Examples of tasks that need to run in series, are those that depend on each other, so getting a lost of all the directories, and then loading up the poems within.

Is a good example of, needing to run something in a series, because I can’t load up the poems if I don’t have a list of directories with them.

And tasks that run in parallel, are those that are independent of each other, generating my art portfolio and my code snippets…

Can totally happen at the same time, because they don’t depend on each other.


But there is something even more important than efficient code, and that is code readability.

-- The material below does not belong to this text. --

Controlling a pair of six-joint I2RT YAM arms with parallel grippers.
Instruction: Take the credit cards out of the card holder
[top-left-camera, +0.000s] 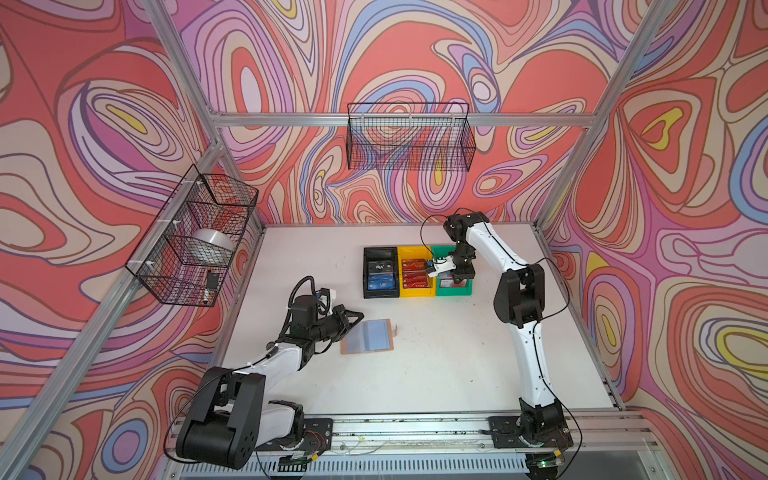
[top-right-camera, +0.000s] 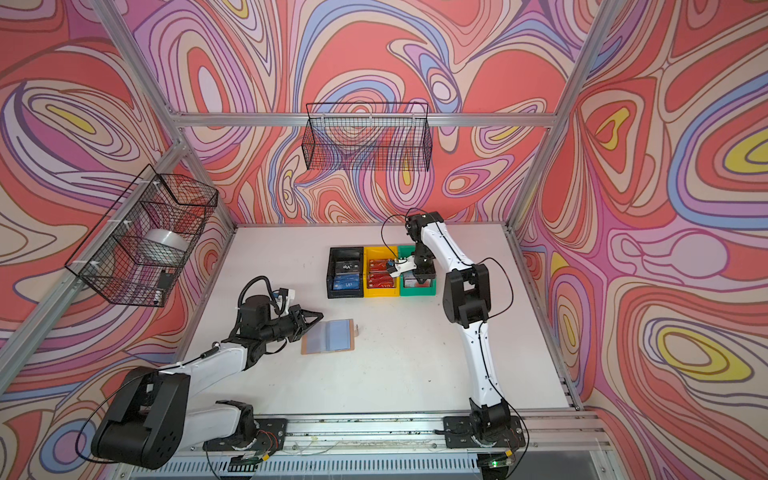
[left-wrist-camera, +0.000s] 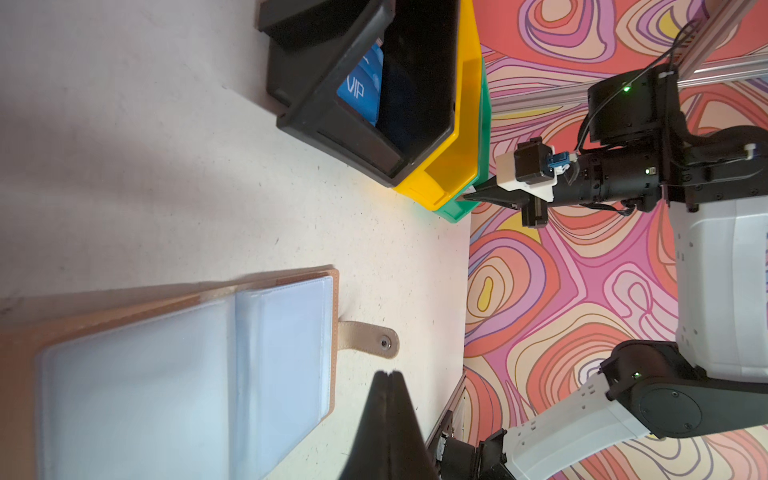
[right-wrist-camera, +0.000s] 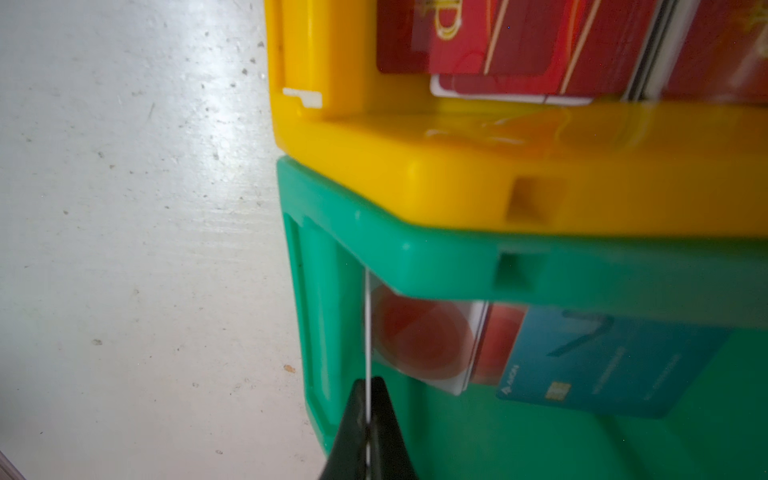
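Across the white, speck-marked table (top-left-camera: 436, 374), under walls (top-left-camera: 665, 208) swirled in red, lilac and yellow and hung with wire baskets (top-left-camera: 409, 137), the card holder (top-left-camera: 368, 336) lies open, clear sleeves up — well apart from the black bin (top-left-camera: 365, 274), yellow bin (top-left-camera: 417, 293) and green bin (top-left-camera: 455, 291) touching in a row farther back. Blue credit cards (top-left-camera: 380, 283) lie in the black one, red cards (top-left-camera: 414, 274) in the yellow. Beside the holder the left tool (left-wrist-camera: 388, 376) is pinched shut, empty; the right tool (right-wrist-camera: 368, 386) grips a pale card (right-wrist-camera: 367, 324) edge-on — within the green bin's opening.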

Without whooptiedoo optimizations, the entirety of antwerp consists of a single 20+ item list of actions.

When the actions are ran, the website is ready to upload.

There is an old saying that I always laughed at, “Premature optimization is the root of all evil”.

It is so correct, because rather than structuring my list of tasks, I should have just marked, which can run in parallel.

And then leave it up to a program, to create a dependency tree, and have a go at it.


Finally, there are many static site generator, Jekyll is the classic, and Hugo, is what Jekyll people tend to switch to, when needing something faster.

But I only ever felt half-bad for not using per-written software, because you can’t customize it at the core.

As it is most often surrounded, by a plugin or extension ecosystem, that demands a specific mode of operation…

Often exposing hooks at key points in a program, you can’t upgrade those programs, to do smarter things.

I was able to upgrade Antwerp in a single afternoon, to make uploading more efficient, and fragment the audio-book into chapters.

A chapter is about 220 poems, which is about a gigabyte of uncompressed of mp3 files, this will greatly speed up uploading uploading the audiobook of one.

As I can divide it up into 6 files at about gigabyte in size, and instead of rebuilding the hole thing, just keep adding new chapters, every 200 poems.

The biggest benefit, of writing custom software, is the needed maintenance to adapt to new technologies or constraints…

Which keeps you programming, keeps you sharp, keeps yo well equipped for a career.

And above all keeps you entertained, as you return to your favorite bits of code throughout your ages.